I'm useless at offering suggestions. Besides which, I like it as is :)

a child's first steps
(of many more)
stumbling but always
onward

a feather's dance
upon winds of change
rising falling serenity

we float, we fall
we dance this mortal coil
as the sun sets
upon this day
we were promised yesterday


Especially like that segment =D
 
vurtomatic said:

a drop of life
lingered
as dawn awakened
from a dream
of mist

a breath of life
between lovers shared
as worlds collide
genesis


vurt angel i wonder where u get all ur inspiration from...your peices intrigue me into whats behind them.

you know i love reading your work and each peice you write seems to be so much more than what i expect when i first start to read it.

i especially liked these few stansas.

i dont think it needs much more work hun. it is a touch jumpy but that could be the way i read it :)

=D
 
thanks for the feedback :) i've been thinking and just had a look at it again but i dont think i can do much else with it at the moment, maybe im just too tired right now.

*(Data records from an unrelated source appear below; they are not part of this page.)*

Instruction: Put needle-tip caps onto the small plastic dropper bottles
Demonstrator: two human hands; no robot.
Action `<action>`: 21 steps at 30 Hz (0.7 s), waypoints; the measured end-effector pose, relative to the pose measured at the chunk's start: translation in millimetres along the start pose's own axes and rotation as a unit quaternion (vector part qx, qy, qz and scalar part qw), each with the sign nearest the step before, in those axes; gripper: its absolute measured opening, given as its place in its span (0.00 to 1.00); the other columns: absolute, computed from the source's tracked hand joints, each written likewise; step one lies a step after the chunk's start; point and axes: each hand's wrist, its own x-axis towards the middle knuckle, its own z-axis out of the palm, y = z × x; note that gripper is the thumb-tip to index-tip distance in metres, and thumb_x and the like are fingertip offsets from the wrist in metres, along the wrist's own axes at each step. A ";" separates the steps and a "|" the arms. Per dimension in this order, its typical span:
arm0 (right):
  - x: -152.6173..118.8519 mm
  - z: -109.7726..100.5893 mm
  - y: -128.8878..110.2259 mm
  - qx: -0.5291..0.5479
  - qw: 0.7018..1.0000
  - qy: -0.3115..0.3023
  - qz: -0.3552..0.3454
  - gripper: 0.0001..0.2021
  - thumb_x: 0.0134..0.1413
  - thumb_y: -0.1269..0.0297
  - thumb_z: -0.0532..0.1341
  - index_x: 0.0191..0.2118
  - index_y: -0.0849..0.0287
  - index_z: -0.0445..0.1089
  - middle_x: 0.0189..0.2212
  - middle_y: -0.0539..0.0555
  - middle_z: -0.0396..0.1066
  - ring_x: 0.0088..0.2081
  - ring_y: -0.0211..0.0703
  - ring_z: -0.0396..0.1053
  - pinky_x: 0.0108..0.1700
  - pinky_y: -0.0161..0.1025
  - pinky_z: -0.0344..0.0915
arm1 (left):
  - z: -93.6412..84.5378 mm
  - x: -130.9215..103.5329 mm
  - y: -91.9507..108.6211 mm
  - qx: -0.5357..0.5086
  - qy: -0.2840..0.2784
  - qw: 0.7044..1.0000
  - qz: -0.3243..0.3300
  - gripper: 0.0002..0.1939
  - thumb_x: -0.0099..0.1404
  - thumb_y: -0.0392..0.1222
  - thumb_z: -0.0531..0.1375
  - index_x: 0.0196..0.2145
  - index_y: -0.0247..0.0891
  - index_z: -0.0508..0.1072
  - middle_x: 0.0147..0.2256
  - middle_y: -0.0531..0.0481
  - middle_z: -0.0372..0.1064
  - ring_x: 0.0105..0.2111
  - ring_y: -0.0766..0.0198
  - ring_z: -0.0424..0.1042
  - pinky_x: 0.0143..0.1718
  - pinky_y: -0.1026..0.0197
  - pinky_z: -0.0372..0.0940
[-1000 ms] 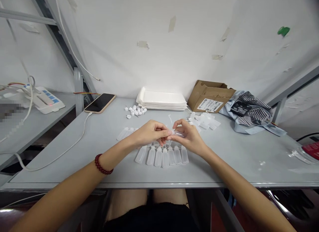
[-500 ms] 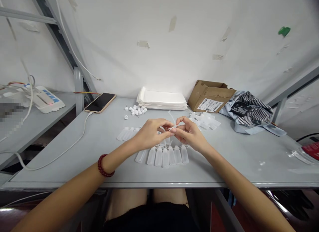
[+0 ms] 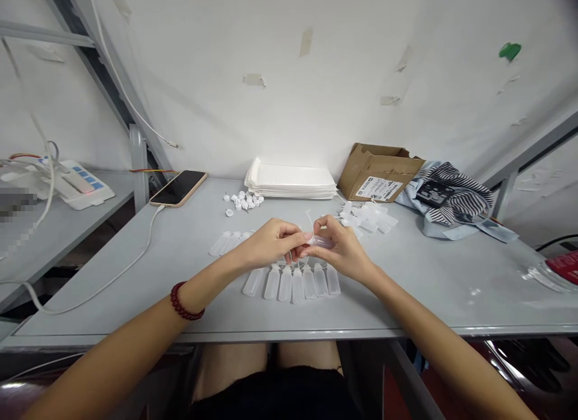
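A small translucent plastic bottle (image 3: 321,242) lies sideways between my hands, above a row of similar bottles. My right hand (image 3: 339,244) is closed around its body with thumb and fingers. My left hand (image 3: 280,242) pinches at the bottle's left, neck end; the fingers hide what exactly is there. A thin translucent strip (image 3: 309,216) sticks up beside the fingertips. Below my hands, several upright-looking bottles (image 3: 297,286) lie in a row with strips at their necks. More bottles (image 3: 221,243) lie left of them, partly covered by my left arm.
Several small white caps (image 3: 244,200) sit behind my left hand. Beyond are a stack of white trays (image 3: 291,180) and an open cardboard box (image 3: 380,172). Loose bottles (image 3: 372,216) lie before the box, cloth (image 3: 451,197) to its right. A phone (image 3: 179,187) with a cable lies left.
The bottle now shows sideways in my right hand, whose fingers have turned around its body. My left fingers have shifted to its neck end. The view has moved slightly.
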 end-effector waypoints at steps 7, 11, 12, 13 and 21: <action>3.5 -4.3 -0.8 0.069 0.993 -0.078 0.056 0.20 0.45 0.55 0.66 0.34 0.54 0.53 0.15 0.39 0.58 0.17 0.31 0.54 0.19 0.30 0.52 | 4.0 -3.1 -1.0 0.111 0.078 0.988 0.069 0.11 0.63 0.40 0.55 0.26 0.35 0.72 0.23 0.53 0.63 0.24 0.67 0.59 0.27 0.64 0.55; 4.6 -4.2 -1.5 0.081 0.990 -0.097 0.065 0.19 0.46 0.55 0.64 0.33 0.54 0.52 0.15 0.39 0.56 0.16 0.30 0.52 0.18 0.29 0.50 | 2.9 -2.2 -2.2 0.107 0.081 0.988 0.078 0.08 0.62 0.40 0.56 0.31 0.36 0.74 0.30 0.50 0.70 0.30 0.64 0.66 0.34 0.62 0.60; 4.6 -3.7 -1.5 0.079 0.991 -0.092 0.061 0.19 0.46 0.55 0.65 0.33 0.54 0.52 0.14 0.38 0.54 0.16 0.30 0.51 0.18 0.28 0.49 | 1.8 -2.0 -2.0 0.098 0.079 0.989 0.073 0.09 0.63 0.42 0.56 0.32 0.36 0.74 0.32 0.49 0.71 0.32 0.63 0.68 0.35 0.62 0.61; 4.4 -3.0 -1.4 0.075 0.992 -0.082 0.055 0.19 0.46 0.56 0.65 0.33 0.54 0.52 0.14 0.38 0.53 0.16 0.30 0.51 0.18 0.29 0.49 | 0.6 -1.8 -1.8 0.087 0.074 0.991 0.065 0.10 0.63 0.43 0.55 0.33 0.36 0.74 0.33 0.49 0.72 0.33 0.63 0.69 0.35 0.63 0.62; 1.5 -0.6 1.0 0.009 1.000 -0.026 0.009 0.20 0.42 0.61 0.69 0.32 0.54 0.54 0.15 0.40 0.56 0.19 0.32 0.49 0.21 0.31 0.45 | -4.8 0.1 0.2 0.021 -0.005 1.000 0.002 0.18 0.65 0.47 0.51 0.24 0.33 0.70 0.24 0.49 0.68 0.24 0.66 0.67 0.28 0.65 0.65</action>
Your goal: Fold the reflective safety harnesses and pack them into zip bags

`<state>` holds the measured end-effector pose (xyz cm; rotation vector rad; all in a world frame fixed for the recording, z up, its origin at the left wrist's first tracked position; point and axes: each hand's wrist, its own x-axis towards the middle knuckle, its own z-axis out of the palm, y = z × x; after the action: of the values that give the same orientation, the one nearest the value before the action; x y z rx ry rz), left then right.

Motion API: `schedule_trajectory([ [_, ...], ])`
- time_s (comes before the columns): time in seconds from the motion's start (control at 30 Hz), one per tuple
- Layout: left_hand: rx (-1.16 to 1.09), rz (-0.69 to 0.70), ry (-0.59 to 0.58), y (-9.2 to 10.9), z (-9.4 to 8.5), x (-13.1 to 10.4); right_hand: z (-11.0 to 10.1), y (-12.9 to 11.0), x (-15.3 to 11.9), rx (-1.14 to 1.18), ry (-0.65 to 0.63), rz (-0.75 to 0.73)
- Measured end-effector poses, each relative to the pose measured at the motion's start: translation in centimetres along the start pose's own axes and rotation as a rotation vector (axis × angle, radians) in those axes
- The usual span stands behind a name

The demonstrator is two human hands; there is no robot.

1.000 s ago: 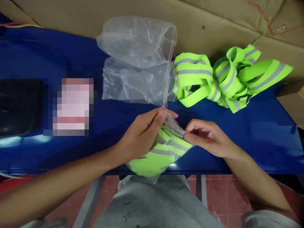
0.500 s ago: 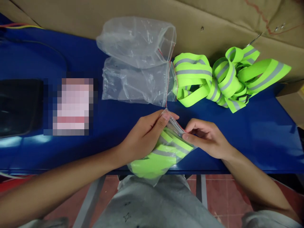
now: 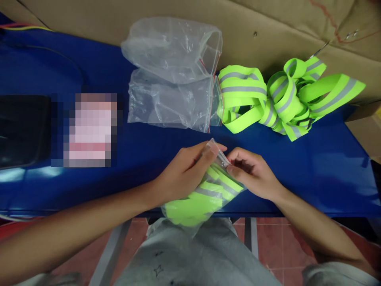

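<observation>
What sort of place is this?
Likely a workshop packing bench: clear plastic bags and yellow-green striped straps lie on a blue table, and the left hand and right hand hold a bag of similar material.

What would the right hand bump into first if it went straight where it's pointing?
Probably the left hand. The right hand pinches the top edge of the clear zip bag and points leftward across it, though depth is hard to judge.
</observation>
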<state>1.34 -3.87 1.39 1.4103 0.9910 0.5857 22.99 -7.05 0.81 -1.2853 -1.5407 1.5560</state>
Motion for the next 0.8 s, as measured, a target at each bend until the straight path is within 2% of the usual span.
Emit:
schedule_trajectory([
  [0.27,0.044,-0.018,-0.036,-0.4,0.5,-0.1,0.6,-0.3,0.2,-0.020,0.052,-0.054],
  [0.5,0.134,0.063,0.070,-0.5,0.6,0.1,1.0,0.1,0.3,-0.075,0.095,-0.042],
  [0.67,0.099,0.138,0.022,-0.5,0.6,0.1,1.1,0.1,0.3,-0.063,0.103,-0.039],
  [0.8,0.062,0.119,-0.001,-0.6,0.7,0.0,1.2,0.1,0.2,-0.091,0.104,-0.039],
])
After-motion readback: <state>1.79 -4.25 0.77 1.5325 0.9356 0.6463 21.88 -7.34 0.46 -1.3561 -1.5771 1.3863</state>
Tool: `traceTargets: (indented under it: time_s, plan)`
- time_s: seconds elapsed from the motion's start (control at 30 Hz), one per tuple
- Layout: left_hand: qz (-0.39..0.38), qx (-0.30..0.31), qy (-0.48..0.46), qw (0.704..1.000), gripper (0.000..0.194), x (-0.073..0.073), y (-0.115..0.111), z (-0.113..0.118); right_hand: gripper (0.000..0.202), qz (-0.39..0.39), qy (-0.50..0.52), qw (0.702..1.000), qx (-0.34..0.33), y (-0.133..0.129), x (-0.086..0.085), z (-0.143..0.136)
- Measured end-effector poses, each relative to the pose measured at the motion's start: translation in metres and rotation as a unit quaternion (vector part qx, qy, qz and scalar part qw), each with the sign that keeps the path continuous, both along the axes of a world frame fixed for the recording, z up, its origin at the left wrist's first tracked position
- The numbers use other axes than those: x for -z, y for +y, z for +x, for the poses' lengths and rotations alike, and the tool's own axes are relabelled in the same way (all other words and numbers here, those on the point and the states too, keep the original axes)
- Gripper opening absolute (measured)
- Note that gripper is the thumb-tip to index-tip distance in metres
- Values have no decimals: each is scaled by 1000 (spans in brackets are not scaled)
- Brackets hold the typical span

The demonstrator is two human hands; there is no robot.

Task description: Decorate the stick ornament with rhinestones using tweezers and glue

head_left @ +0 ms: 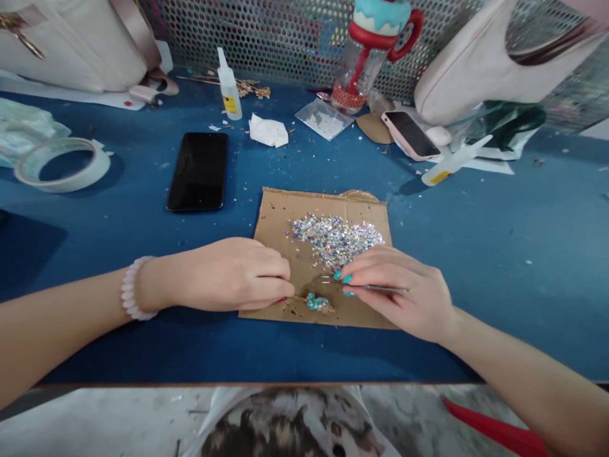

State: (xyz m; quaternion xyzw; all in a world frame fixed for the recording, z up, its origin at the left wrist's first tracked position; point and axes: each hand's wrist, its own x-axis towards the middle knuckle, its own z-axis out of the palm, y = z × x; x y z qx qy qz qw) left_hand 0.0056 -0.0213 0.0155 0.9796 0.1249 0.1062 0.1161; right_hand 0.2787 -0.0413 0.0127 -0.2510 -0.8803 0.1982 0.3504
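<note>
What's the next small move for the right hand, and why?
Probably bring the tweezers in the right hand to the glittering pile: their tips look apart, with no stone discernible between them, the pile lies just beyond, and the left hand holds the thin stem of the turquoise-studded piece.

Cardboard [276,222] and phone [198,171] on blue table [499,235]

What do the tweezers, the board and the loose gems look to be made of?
Tweezers: probably metal, smooth and grey, with bright glints at the tips. Board: likely cardboard, matt brown, with a creased far edge. Gems: glass or plastic, unclear which; glossy, judging by their sparkle.
</note>
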Motion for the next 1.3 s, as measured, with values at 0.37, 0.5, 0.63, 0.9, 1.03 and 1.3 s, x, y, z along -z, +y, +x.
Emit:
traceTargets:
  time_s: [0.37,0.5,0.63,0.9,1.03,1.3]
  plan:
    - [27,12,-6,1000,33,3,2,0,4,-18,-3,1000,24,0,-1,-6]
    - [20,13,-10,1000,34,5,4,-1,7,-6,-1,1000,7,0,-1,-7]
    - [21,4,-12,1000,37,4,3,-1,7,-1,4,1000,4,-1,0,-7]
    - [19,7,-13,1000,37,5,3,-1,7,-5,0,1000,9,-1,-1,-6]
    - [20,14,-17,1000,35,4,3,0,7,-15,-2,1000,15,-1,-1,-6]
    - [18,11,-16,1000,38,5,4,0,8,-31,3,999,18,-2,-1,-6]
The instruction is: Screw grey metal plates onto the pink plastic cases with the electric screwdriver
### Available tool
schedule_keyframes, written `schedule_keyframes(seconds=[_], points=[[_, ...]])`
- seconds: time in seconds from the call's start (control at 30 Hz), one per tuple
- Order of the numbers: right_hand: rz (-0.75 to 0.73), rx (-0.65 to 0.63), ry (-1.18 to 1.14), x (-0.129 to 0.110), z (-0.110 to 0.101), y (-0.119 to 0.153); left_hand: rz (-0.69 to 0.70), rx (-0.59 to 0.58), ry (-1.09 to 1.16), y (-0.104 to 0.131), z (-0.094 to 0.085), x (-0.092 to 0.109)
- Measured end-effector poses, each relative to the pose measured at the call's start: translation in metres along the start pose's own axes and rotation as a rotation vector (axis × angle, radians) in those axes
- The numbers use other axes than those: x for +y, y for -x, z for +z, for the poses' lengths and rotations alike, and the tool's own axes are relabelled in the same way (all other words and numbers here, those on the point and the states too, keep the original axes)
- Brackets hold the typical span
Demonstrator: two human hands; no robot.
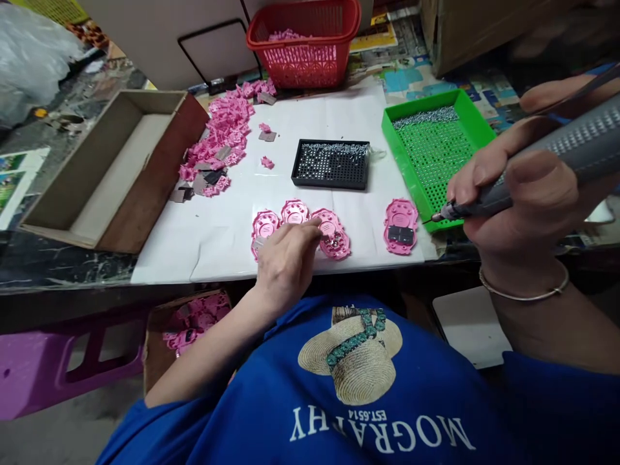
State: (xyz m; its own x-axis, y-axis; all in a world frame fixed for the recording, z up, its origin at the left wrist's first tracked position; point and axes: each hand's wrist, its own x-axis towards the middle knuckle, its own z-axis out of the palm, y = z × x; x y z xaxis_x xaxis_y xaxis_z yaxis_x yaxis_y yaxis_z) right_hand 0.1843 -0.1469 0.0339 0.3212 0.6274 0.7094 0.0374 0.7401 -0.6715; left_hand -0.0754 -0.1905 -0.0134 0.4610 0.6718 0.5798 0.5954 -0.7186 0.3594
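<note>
My right hand (527,174) grips a grey electric screwdriver (498,187), its thin bit pointing left over the near edge of a green perforated tray (397,161) of screws. My left hand (288,258) is closed in a pinch at a pink plastic shell (334,236); what the fingertips hold is too small to make out. Two more pink shells, one to the left (265,223) and one behind (294,210), are partly covered by this hand. A separate pink shell (401,210) with a dark rectangular piece lies right of them. Behind the shells sits a black perforated tray (329,182) with screws.
A heap of small pink parts (223,123) lies left on the white sheet (165,258), beside an open cardboard box (145,187). A red basket (305,61) stands at the back. Below the table edge are a box of pink pieces (157,361) and a purple stool (33,374).
</note>
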Motion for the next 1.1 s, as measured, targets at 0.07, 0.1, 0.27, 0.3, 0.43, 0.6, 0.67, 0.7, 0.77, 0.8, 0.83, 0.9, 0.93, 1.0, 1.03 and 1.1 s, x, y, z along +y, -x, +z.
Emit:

and might be starting on another piece, so i'll see what happens, might go away and come back to this at a later stage.

ideally, i would have liked to bring the imageries from the different stanzas together with the last stanza (quite typical of my "style").

actually, i'm beginning to think the imageries are too cliche... too much of a "kodak moment"... shall have to keep that in mind when i revisit this.

i wonder where u get all ur inspiration from...your peices intrigue me into whats behind them

everything and anything that sums up life, or rather, my life, i suppose. most of the pieces reflect my current state of mind or the phases in life i happen to be in.

i've noticed a lot of poems i come across or have written myself stem from extreme emotions, be they pain or joy, but mundanity, normality or even contentment are usually not enough to inspire.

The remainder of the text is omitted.